[INFORMATION SHOWN Boundary: Start]

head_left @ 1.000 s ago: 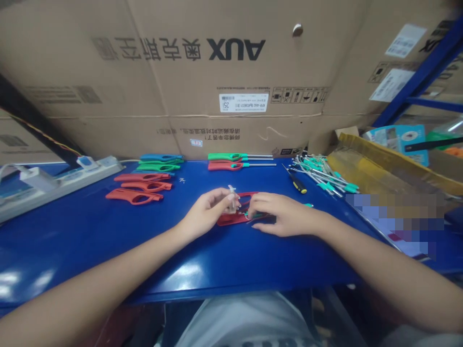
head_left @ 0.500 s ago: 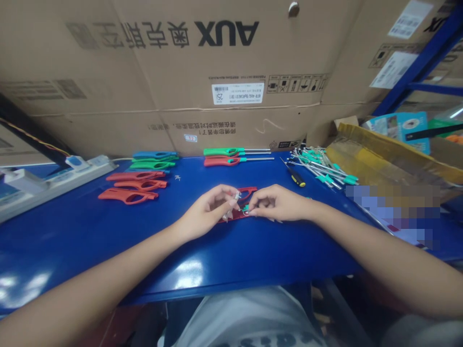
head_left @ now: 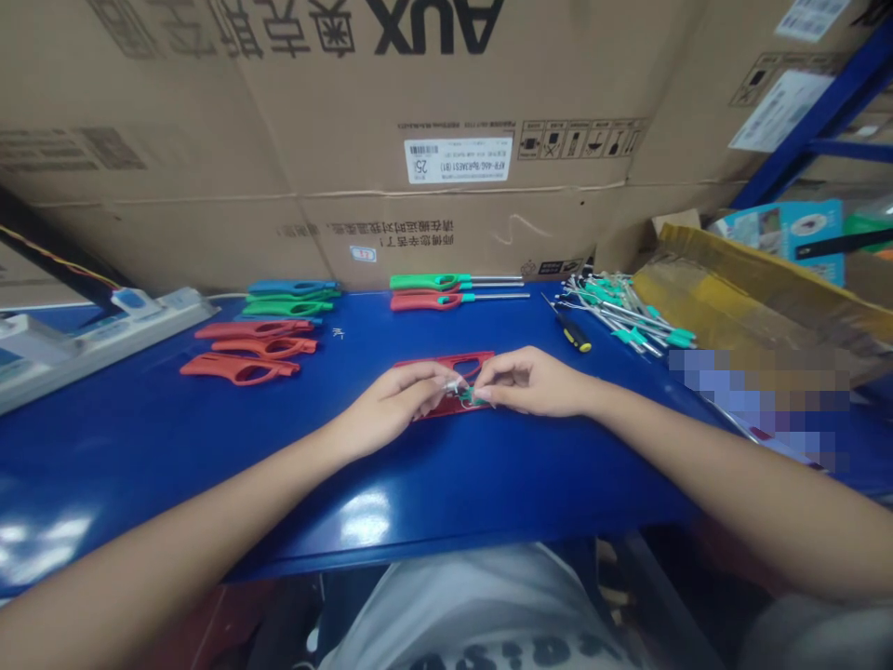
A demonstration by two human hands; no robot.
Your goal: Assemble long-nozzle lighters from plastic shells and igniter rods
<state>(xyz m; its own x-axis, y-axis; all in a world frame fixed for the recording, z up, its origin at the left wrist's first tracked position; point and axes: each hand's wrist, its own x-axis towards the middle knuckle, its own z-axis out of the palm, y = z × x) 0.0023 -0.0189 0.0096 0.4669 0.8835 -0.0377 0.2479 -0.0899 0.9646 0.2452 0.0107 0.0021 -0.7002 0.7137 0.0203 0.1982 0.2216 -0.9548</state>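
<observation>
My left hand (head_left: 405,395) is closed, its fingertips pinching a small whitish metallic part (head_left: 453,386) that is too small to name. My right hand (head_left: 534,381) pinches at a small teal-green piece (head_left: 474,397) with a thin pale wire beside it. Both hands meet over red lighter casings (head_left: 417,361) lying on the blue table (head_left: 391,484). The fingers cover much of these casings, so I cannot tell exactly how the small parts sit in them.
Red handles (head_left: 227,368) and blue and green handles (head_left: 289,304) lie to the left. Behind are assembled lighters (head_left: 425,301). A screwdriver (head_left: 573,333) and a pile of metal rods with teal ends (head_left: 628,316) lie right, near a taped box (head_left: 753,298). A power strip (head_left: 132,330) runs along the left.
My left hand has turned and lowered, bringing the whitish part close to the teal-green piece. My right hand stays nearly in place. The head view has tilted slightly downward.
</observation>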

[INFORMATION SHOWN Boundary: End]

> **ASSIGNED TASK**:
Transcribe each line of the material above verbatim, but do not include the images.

> **EXPECTED OUTPUT**:
head_left @ 1.000 s ago: 
head_left @ 0.500 s ago: 
head_left @ now: 
A demonstration by two human hands; no robot.
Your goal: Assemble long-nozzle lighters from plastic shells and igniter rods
<state>(xyz m; its own x-axis, y-axis; all in a world frame fixed for the recording, z up, its origin at the left wrist's first tracked position; point and axes: each hand's wrist, its own x-axis towards the middle knuckle, its own z-axis out of the palm, y = z × x) 0.0023 -0.0189 0.0096 0.4669 0.8835 -0.0377 0.2479 -0.0899 0.9646 0.2452 0.0107 0.0021 -0.7002 0.7137 0.0203 0.1982 0.2216 -0.9548</state>
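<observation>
My left hand (head_left: 405,395) is closed, its fingertips pinching a small whitish metallic part (head_left: 453,386) that is too small to name. My right hand (head_left: 534,381) pinches at a small teal-green piece (head_left: 474,397) with a thin pale wire beside it. Both hands meet over red lighter casings (head_left: 417,361) lying on the blue table (head_left: 391,484). The fingers cover much of these casings, so I cannot tell exactly how the small parts sit in them.
Red handles (head_left: 227,368) and blue and green handles (head_left: 289,304) lie to the left. Behind are assembled lighters (head_left: 425,301). A screwdriver (head_left: 573,333) and a pile of metal rods with teal ends (head_left: 628,316) lie right, near a taped box (head_left: 753,298). A power strip (head_left: 132,330) runs along the left.
My left hand has turned and lowered, bringing the whitish part close to the teal-green piece. My right hand stays nearly in place. The head view has tilted slightly downward.
</observation>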

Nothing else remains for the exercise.